**RAW DATA**.
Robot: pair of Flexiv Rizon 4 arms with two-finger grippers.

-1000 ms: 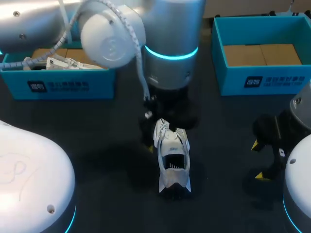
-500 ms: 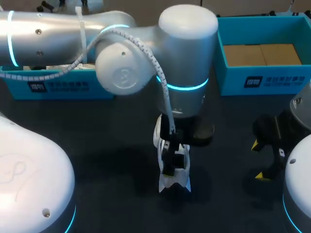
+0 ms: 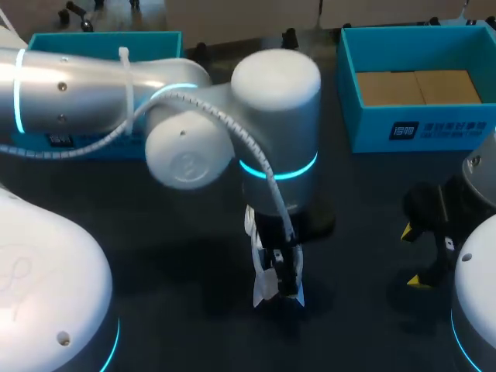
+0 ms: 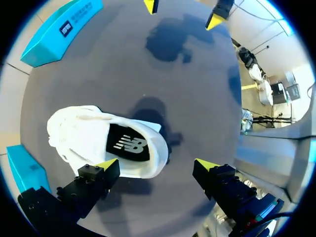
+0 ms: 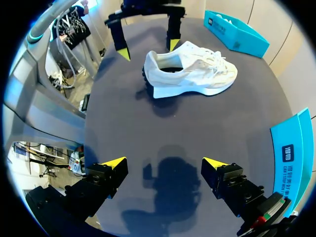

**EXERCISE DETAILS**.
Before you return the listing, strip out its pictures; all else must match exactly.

**RESPONSE**.
Robot: pair of Flexiv Rizon 4 arms with two-finger grippers.

-1000 ms: 
-500 ms: 
+0 ms: 
+0 ms: 
+0 ms: 

No further output is required for this answer.